▶ **EXERCISE DETAILS**
Scan the records beneath this line for the line holding "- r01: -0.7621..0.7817" and the line holding "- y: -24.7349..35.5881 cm", then transcribe exactly those two and all lines between.

▶ **DATA FOR REVIEW**
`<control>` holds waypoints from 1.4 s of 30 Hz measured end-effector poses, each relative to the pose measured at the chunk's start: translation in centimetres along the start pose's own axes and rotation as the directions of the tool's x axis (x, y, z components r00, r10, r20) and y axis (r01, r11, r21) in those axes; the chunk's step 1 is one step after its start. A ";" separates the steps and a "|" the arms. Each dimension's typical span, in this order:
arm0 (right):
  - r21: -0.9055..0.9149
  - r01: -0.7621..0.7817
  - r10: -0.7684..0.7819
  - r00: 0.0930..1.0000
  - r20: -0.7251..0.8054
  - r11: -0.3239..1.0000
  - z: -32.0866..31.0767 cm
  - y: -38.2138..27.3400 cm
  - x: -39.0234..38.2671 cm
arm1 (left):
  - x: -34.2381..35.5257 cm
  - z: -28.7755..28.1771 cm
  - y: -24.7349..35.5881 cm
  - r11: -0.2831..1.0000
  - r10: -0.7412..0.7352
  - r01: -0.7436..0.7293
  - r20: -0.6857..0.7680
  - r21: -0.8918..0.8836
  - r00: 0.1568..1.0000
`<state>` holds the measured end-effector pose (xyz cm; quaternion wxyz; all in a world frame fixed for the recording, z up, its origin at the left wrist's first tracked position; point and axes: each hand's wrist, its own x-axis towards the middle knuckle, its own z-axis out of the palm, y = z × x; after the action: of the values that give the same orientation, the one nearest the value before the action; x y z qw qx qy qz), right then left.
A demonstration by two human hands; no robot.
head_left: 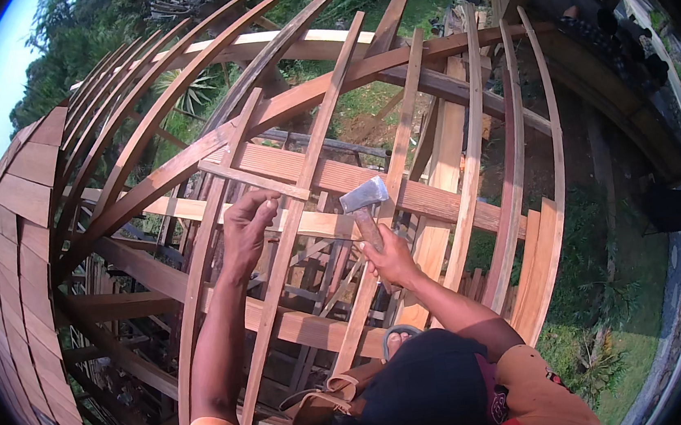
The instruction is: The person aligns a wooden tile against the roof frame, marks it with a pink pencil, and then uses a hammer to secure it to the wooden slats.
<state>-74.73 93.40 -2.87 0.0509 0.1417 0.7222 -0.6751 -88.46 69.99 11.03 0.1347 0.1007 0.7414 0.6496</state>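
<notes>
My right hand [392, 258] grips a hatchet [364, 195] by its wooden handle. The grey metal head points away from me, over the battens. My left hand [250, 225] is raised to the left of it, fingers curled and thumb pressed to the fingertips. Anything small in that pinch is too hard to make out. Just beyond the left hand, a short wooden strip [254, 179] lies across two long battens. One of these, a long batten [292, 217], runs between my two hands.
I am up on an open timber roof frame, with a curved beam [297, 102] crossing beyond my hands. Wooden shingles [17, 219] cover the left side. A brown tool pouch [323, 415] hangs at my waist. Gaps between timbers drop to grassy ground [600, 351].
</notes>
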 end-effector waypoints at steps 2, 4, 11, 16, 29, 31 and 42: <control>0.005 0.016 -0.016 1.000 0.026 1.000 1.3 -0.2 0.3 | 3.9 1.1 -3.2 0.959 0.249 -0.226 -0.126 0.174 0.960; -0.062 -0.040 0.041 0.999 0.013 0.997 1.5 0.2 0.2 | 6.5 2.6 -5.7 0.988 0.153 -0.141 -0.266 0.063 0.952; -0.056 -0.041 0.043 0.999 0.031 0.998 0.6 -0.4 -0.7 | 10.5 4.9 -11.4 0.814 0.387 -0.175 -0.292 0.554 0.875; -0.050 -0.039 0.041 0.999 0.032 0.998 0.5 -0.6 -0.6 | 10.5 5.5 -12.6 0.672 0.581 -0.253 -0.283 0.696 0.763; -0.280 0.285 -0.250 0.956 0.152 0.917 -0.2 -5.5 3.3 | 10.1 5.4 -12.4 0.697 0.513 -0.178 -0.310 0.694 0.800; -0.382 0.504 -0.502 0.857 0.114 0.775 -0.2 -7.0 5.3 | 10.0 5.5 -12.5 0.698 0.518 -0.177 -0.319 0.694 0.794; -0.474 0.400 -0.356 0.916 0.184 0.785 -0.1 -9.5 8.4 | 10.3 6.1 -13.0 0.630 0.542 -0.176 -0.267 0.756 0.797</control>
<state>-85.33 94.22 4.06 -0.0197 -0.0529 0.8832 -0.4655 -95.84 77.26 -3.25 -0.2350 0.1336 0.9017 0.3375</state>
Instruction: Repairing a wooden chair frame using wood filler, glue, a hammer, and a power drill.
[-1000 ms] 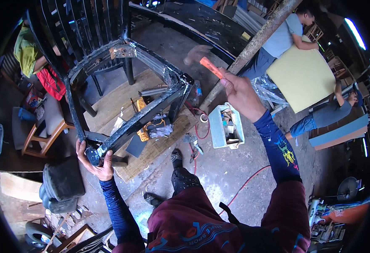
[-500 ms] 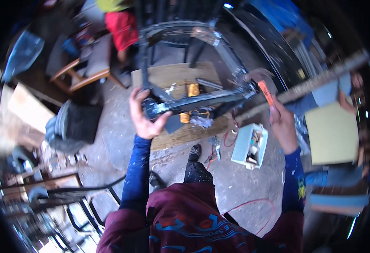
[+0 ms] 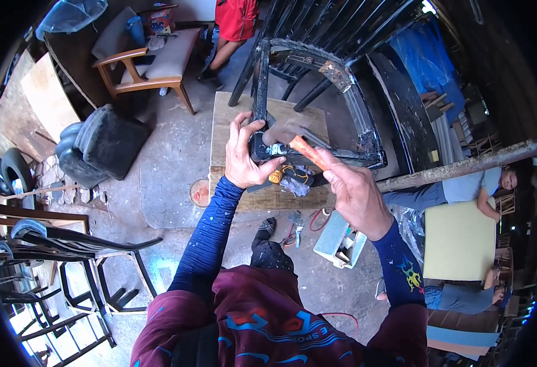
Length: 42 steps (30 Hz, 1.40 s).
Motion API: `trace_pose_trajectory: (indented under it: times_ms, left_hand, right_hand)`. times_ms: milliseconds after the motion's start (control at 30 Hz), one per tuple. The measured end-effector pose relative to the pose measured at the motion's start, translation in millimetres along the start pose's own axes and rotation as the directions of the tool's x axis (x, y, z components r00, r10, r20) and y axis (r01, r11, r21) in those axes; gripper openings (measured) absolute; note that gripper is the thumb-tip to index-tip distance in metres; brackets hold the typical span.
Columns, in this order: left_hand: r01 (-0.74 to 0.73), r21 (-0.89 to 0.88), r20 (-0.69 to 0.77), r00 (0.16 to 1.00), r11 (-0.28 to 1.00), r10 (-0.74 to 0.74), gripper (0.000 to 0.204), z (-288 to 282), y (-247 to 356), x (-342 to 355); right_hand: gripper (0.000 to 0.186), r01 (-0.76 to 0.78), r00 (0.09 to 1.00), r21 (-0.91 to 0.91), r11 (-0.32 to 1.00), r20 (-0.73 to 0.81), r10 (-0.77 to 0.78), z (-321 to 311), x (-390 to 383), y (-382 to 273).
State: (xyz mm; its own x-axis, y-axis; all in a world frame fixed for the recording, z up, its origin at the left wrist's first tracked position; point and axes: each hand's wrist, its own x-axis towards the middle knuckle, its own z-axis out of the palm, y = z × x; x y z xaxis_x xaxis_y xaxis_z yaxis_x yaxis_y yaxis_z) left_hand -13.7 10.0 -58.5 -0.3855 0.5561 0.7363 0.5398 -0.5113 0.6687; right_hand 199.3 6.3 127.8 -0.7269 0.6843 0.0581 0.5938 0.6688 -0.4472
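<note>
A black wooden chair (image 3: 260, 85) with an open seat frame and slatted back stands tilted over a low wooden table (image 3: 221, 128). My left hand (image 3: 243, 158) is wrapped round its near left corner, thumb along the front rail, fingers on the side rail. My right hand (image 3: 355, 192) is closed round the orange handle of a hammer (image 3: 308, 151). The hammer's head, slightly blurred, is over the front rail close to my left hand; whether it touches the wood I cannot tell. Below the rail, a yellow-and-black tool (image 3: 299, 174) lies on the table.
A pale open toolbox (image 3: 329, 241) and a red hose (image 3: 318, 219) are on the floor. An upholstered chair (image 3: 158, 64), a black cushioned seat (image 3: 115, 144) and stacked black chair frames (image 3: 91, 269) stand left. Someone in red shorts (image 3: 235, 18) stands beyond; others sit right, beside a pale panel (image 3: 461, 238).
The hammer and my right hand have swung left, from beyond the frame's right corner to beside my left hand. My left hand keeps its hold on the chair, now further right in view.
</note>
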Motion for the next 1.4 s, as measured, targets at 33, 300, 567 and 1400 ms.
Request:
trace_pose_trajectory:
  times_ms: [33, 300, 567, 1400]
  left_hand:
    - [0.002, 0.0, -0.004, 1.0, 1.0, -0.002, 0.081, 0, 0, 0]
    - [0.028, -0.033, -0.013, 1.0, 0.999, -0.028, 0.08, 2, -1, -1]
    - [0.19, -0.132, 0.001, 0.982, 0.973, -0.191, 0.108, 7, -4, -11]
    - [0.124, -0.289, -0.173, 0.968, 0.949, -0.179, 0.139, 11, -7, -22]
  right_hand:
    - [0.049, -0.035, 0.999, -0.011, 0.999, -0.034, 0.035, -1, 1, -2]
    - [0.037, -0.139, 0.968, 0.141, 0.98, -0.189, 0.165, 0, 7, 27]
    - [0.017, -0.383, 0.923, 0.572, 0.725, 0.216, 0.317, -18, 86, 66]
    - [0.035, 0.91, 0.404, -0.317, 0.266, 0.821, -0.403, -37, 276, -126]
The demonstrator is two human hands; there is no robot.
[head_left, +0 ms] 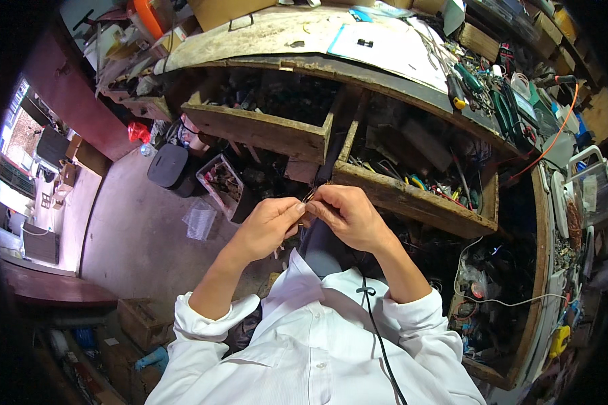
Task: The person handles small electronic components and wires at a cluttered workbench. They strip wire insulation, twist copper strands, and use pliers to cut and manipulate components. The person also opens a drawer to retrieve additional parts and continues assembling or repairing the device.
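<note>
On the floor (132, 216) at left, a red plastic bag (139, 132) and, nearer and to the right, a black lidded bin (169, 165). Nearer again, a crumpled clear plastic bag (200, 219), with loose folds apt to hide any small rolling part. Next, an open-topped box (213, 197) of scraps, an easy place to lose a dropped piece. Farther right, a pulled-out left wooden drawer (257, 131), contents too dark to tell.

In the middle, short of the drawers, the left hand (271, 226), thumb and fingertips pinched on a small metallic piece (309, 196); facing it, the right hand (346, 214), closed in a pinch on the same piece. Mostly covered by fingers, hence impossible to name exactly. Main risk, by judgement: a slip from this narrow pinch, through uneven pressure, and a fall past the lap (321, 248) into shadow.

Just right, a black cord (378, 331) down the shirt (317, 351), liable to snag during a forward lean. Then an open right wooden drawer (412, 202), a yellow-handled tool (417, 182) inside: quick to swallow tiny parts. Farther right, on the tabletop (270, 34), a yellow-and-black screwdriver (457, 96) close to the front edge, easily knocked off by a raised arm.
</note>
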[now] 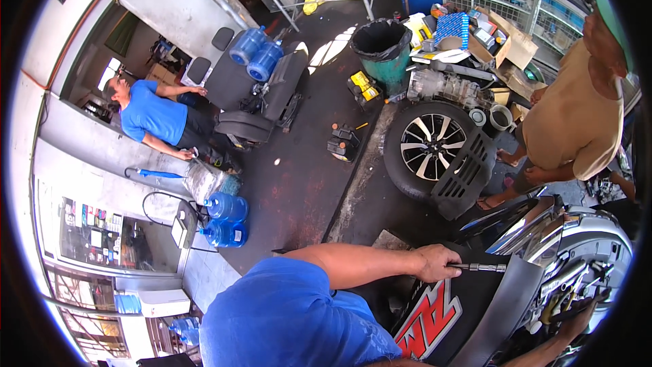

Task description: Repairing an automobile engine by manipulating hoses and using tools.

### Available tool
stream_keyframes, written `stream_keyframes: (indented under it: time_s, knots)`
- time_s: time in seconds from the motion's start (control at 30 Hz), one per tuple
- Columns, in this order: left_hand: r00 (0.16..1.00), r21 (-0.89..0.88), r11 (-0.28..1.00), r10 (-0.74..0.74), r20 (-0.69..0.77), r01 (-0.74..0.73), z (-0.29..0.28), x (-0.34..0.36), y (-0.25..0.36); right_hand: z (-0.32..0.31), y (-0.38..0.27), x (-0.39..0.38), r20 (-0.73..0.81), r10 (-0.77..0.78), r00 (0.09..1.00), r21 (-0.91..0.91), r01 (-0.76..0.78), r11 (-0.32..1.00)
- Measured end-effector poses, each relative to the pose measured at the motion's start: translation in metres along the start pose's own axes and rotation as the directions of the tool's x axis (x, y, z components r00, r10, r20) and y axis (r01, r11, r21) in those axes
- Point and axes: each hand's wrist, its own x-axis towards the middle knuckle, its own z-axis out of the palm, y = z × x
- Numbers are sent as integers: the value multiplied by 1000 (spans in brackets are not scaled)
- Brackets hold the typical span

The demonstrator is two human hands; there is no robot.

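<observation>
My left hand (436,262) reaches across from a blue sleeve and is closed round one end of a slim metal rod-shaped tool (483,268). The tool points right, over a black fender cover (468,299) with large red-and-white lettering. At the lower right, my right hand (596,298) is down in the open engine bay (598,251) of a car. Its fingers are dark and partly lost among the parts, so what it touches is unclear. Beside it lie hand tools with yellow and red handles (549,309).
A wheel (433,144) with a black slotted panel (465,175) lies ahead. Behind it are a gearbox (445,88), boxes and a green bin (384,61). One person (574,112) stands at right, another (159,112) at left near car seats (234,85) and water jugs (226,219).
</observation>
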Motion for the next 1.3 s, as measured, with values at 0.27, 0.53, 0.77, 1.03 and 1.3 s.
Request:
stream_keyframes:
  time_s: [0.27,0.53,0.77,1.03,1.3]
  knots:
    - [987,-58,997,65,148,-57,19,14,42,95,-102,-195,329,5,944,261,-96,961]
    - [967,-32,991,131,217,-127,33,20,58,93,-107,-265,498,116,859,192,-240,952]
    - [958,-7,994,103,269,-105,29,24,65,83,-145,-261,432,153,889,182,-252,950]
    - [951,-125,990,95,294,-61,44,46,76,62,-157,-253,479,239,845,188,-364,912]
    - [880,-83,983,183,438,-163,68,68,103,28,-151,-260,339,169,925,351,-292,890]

▶ **TASK ANSWER**
  - r01: -0.7621..0.7817
  - r10: -0.7684..0.7819
  - r00: 0.0930..1.0000
  - r20: -0.7251..0.8054
  - r11: -0.3239..1.0000
  - z: -32.0866..31.0767 cm
  - y: -38.2138..27.3400 cm
  - x: -39.0234..38.2671 cm
arm1 (left):
  - x: -34.2381..35.5257 cm
  - z: -28.7755..28.1771 cm
  - y: -24.7349..35.5881 cm

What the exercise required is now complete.